■ What the task asks
How many lines below hold "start"? Answer with only the number.
BEGIN Input data
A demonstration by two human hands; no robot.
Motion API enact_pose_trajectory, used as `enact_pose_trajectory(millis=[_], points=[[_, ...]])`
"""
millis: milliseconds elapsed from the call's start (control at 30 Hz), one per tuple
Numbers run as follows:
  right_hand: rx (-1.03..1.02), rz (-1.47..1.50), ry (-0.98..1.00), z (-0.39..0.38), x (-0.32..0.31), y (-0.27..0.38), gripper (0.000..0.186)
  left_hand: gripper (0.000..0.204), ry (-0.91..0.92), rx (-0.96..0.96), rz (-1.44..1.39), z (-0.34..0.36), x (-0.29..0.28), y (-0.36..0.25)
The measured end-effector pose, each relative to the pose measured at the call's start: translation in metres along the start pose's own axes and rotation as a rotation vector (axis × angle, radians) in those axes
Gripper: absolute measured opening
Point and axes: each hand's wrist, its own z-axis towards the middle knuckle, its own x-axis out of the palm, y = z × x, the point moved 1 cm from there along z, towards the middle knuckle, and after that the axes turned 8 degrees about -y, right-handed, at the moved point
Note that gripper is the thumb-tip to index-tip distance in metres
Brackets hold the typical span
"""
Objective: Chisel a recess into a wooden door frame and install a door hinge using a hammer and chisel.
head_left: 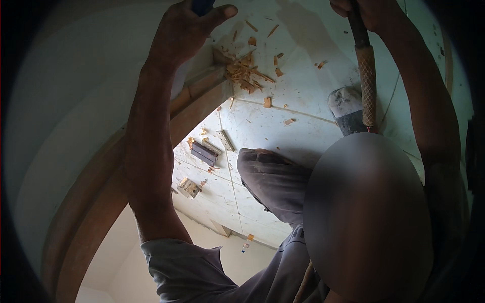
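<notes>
At the top edge, my left hand (183,31) is closed around a blue handle (202,6), its thumb stretched out along one side. Only a short piece of that handle shows; its working end is out of view. My right hand (375,12), cut off by the upper edge, grips a long dark tool handle (367,83) with a tan, lattice-patterned sleeve on its lower part. The handle hangs down above my shoe (346,103), and the tool's head is not visible. Beneath my left forearm runs a brown wooden door frame (194,108).
Wood chips (245,70) are heaped by the foot of the frame and scattered over the pale tiled floor (298,108). Dark metal pieces (204,153) and a small chipped block (189,188) lie beyond the frame. A small clear bottle (246,245) stands near the wall.
</notes>
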Motion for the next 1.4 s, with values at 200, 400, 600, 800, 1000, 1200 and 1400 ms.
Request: enact_pose_trajectory(millis=[200,400,600,800,1000,1200,1400], points=[[-0.030,-0.186,0.117,0.005,-0.001,0.007,0.038,0.053,-0.005,-0.019,-0.076,0.003,0.000,0.001],[-0.028,-0.166,0.106,0.015,0.006,0.012,0.038,0.047,-0.024,-0.049,-0.101,0.005,-0.005,0.004],[-0.087,-0.091,0.048,0.020,0.001,0.014,0.039,0.047,-0.040,0.351,0.276,0.016,0.003,0.031],[-0.082,-0.110,0.088,0.011,0.005,0.015,0.039,0.038,-0.092,0.339,0.234,0.008,0.000,0.024],[-0.191,-0.231,0.265,0.005,0.009,0.006,0.042,0.049,-0.027,0.136,0.082,0.002,0.001,0.015],[-0.110,-0.054,0.139,0.021,0.001,0.006,0.038,0.053,-0.042,-0.063,-0.048,0.008,-0.002,0.016],[-0.059,-0.037,0.083,0.023,0.006,0.015,0.035,0.053,-0.026,-0.154,-0.094,0.006,-0.004,0.012]])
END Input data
■ Response box
2